Chegando ao local, verificamos que era um prédio de pro­porções gigantescas e amedrontadoras, ao qual acorre grande número de pessoas que, tendo alguma questão contra alguém, querem justiça. Todos os dias dirigem-se para lá centenas de indivíduos que têm negócios ali, mas igualmente espectadores curiosos e desagradáveis são atraídos, porque querem parti­lhar — sem perigo — da fúria reinante. Um homem se destacava, naquele dia, pelos seus comentários, enquanto esperávamos do lado de fora da sala do tribunal onde o caso Michael Farmer teria prosseguimento.

"A cadeira elétrica é boa demais para eles", dizia para o pú­blico em geral.

Depois, dirigindo-se ao guarda uniformizado que vigiava a porta trancada, continuou:

"É preciso dar-lhes uma lição! Esses vagabundos miseráveis!"

O guarda enfiou os polegares no cinturão e deu as costas ao homem, como se houvesse aprendido há muito tempo que essa era a única defesa contra os autonomeados guardiões da justi­ça. Quando chegamos, às 8:30h, havia quarenta pessoas na fila, esperando a hora de entrar na sala. Mais tarde, descobri que havia quarenta e dois lugares disponíveis ao público.

Mui­tas vezes fico imaginando que, se tivéssemos tomado café, tudo o que aconteceu depois daquela manhã de 28 de fevereiro de 1958, teria tomado um rumo bem diferente.

Durante uma hora e meia ficamos em pé, sem pensar em sair, porque havia outros esperando uma chance de tomar os nossos lugares. Quando um oficial de justiça passou por nós, perguntei-lhe, apontando para uma porta um pouco adiante no corredor:

"Aquele é o gabinete do Juiz Davidson?" Ele acenou afirmativamente. "Seria possível falar com ele?"

O homem olhou para mim e riu. Nem me respondeu, ape­nas deu uma risadinha desdenhosa e continuou o seu caminho. Lá pelas 10:00h, um guarda abriu as portas da sala do tri­bunal, e entramos todos num vestíbulo onde fomos revistados. Eu supunha que estavam à procura de armas.

"Ameaçaram a vida do juiz", disse o homem à minha frente, enquanto nos examinavam. "A quadrilha dos Dragões disse que o pegaria no Tribunal."

Eu e Miles ocupamos os dois últimos lugares. Logo verifi­quei que ficara ao lado do homem que pensava que a justiça devia ser executada com mais rapidez.
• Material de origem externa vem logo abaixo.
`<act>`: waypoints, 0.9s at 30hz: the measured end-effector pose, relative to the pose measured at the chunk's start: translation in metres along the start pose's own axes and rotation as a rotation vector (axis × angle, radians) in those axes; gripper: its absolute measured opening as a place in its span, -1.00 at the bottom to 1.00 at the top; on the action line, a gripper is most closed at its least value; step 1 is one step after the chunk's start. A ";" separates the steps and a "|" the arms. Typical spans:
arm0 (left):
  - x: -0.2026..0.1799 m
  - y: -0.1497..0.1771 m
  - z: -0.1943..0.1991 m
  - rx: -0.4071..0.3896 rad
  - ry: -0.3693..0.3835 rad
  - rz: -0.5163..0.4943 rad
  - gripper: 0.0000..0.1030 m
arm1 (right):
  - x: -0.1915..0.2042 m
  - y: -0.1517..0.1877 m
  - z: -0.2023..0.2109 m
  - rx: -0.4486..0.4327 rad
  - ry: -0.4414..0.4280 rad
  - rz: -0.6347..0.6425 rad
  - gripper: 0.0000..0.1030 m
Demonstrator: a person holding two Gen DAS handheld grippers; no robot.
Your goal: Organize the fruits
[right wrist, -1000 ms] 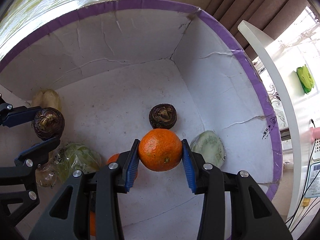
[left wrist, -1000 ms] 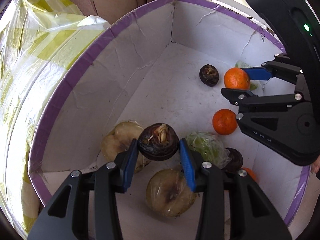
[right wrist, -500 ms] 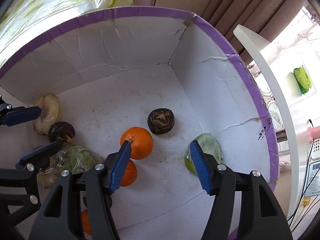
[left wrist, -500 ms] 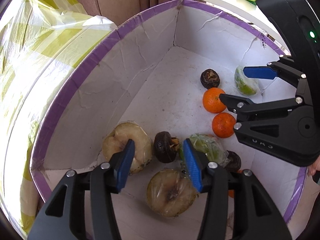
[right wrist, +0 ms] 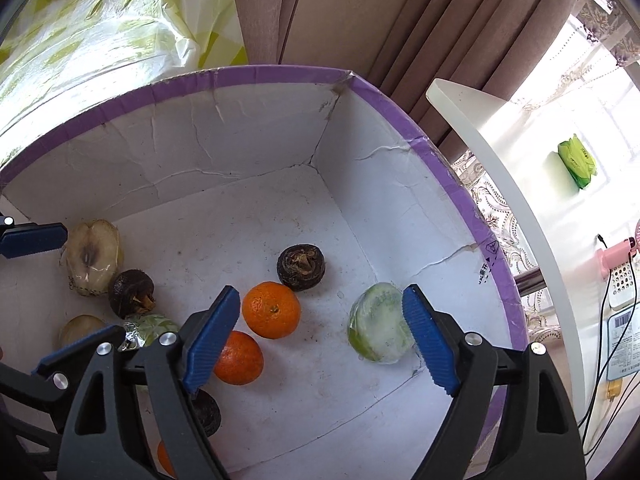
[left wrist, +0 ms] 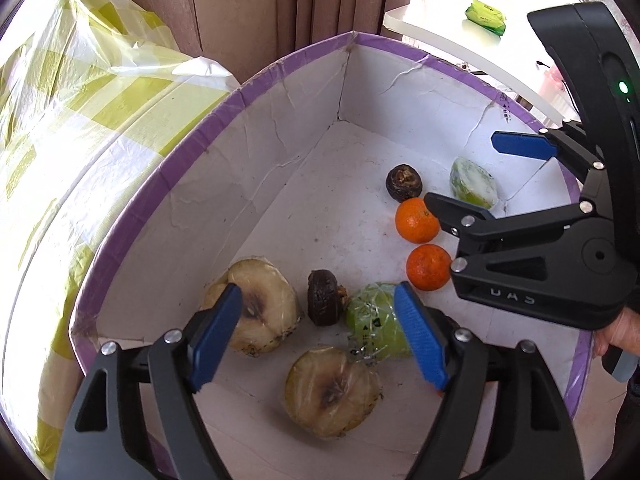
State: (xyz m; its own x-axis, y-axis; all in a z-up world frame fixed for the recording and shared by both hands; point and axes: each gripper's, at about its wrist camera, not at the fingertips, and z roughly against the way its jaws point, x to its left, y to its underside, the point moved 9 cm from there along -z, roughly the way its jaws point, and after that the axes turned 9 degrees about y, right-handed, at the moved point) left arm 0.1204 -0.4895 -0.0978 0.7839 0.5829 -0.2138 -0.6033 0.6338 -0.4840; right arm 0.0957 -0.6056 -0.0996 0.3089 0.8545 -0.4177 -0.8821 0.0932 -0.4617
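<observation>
A white cardboard box with a purple rim [left wrist: 240,96] [right wrist: 280,74] holds the fruit. My left gripper [left wrist: 320,332] hangs above its near end, its jaws opening with nothing between them; below lie a dark brown fruit [left wrist: 323,298], two wrapped pale halves [left wrist: 260,316] [left wrist: 332,392] and a wrapped green piece [left wrist: 372,320]. My right gripper [right wrist: 320,336] [left wrist: 476,172] is also opening and holds nothing. Under it rest two oranges [right wrist: 271,310] [right wrist: 239,358], another dark fruit [right wrist: 301,267] and a wrapped green half [right wrist: 378,328].
A yellow-checked plastic bag [left wrist: 80,92] bulges against the box's left wall. Brown curtains [right wrist: 360,20] hang behind. A white shelf [right wrist: 520,200] to the right carries a green packet [right wrist: 578,158]. A hand [left wrist: 616,328] grips the right tool.
Both grippers let go and rose. The dark fruit dropped from the left jaws to the box floor. The orange fell from the right jaws and settled beside the other orange.
</observation>
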 end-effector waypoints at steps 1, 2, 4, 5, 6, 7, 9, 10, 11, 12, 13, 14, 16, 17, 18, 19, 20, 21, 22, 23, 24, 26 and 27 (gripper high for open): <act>-0.001 -0.001 0.003 -0.011 0.002 -0.002 0.57 | -0.001 -0.001 0.002 -0.006 -0.002 -0.013 0.57; -0.002 -0.001 0.008 -0.027 0.006 -0.002 0.58 | -0.003 -0.001 0.004 -0.014 0.002 -0.023 0.57; -0.005 -0.003 0.016 -0.059 0.011 0.001 0.62 | -0.006 -0.002 0.011 -0.036 0.023 -0.037 0.57; -0.006 -0.003 0.021 -0.075 0.017 0.001 0.64 | -0.006 -0.001 0.017 -0.049 0.033 -0.046 0.57; -0.007 -0.003 0.026 -0.090 0.018 0.001 0.72 | -0.008 -0.001 0.022 -0.061 0.043 -0.056 0.57; -0.008 -0.001 0.033 -0.107 0.012 0.003 0.78 | -0.011 -0.001 0.027 -0.072 0.052 -0.068 0.57; -0.009 0.003 0.047 -0.147 0.005 0.008 0.89 | -0.017 0.000 0.037 -0.087 0.066 -0.087 0.58; -0.009 0.006 0.054 -0.164 0.005 0.016 0.91 | -0.020 0.001 0.041 -0.092 0.072 -0.096 0.58; -0.007 0.009 0.061 -0.178 0.008 0.030 0.93 | -0.022 0.003 0.046 -0.098 0.076 -0.107 0.58; -0.006 0.013 0.067 -0.191 0.014 0.046 0.95 | -0.022 0.005 0.053 -0.102 0.078 -0.115 0.58; -0.005 0.017 0.072 -0.199 0.022 0.064 0.96 | -0.023 0.007 0.058 -0.109 0.078 -0.121 0.58; -0.004 0.022 0.076 -0.203 0.031 0.082 0.96 | -0.024 0.010 0.063 -0.114 0.082 -0.124 0.58; -0.004 0.030 0.084 -0.218 0.054 0.109 0.96 | -0.023 0.014 0.072 -0.127 0.082 -0.131 0.58; -0.005 0.033 0.089 -0.229 0.063 0.114 0.96 | -0.023 0.016 0.077 -0.133 0.083 -0.136 0.58; -0.007 0.037 0.093 -0.239 0.067 0.113 0.96 | -0.023 0.018 0.082 -0.138 0.081 -0.142 0.58; -0.009 0.041 0.096 -0.243 0.065 0.111 0.96 | -0.022 0.021 0.086 -0.142 0.076 -0.146 0.58; -0.011 0.044 0.099 -0.246 0.053 0.105 0.96 | -0.020 0.023 0.090 -0.144 0.067 -0.150 0.58; -0.012 0.046 0.101 -0.253 0.033 0.096 0.96 | -0.019 0.025 0.091 -0.147 0.060 -0.151 0.58; -0.013 0.048 0.103 -0.257 0.025 0.089 0.96 | -0.018 0.026 0.093 -0.149 0.059 -0.153 0.58; -0.016 0.050 0.103 -0.250 0.033 0.088 0.96 | -0.019 0.026 0.093 -0.152 0.057 -0.158 0.58; -0.017 0.051 0.102 -0.245 0.037 0.092 0.96 | -0.019 0.027 0.094 -0.153 0.054 -0.165 0.58; -0.016 0.050 0.103 -0.253 0.038 0.104 0.96 | -0.019 0.028 0.094 -0.154 0.052 -0.174 0.58; -0.016 0.050 0.103 -0.256 0.043 0.110 0.96 | -0.019 0.028 0.095 -0.154 0.050 -0.179 0.58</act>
State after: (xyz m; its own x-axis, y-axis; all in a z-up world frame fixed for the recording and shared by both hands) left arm 0.0627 -0.4148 -0.0305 0.7245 0.6155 -0.3102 -0.6328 0.4157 -0.6532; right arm 0.0317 -0.5709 -0.0302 0.4760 0.8048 -0.3546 -0.7481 0.1586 -0.6444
"Esses meninos já deveriam estar mortos, você não acha?" disse ele, dirigindo-se a mim, mesmo antes de nos sentarmos; depois, voltando-se, fez a mesma pergunta ao que estava do outro lado, sem esperar minha resposta.
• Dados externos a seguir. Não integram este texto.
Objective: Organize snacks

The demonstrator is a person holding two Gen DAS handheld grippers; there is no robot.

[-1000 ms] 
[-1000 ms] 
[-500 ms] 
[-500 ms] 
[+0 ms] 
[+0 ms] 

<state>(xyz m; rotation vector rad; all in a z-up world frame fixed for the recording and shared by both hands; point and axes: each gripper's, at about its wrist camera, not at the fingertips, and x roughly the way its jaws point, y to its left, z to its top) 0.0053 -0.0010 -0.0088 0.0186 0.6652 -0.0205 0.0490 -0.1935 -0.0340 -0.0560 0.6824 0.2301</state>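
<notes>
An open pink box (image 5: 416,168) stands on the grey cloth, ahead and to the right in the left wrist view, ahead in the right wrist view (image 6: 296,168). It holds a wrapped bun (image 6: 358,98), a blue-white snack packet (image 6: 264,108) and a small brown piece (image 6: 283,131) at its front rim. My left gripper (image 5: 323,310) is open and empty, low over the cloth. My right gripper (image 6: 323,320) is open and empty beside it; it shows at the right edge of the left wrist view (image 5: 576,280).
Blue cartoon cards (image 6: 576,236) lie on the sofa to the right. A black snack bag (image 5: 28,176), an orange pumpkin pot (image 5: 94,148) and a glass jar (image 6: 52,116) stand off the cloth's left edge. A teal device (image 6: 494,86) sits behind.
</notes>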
Fiquei surpreso com o tamanho da sala. Esperava ver um salão imponente com centenas de lugares. Talvez eu tenha re­cebido essa idéia através de Hollywood. Na realidade, metade da sala estava ocupada pelo pessoal da própria corte de justiça, um quarto pela imprensa, e apenas uma pequena parte atrás era reservada ao público.

Meu amigo da direita fazia comentários constantes do que acontecia. Um grupo grande se dirigiu para a frente, e fui informado de que eram os advogados escolhidos pelo Esta­do.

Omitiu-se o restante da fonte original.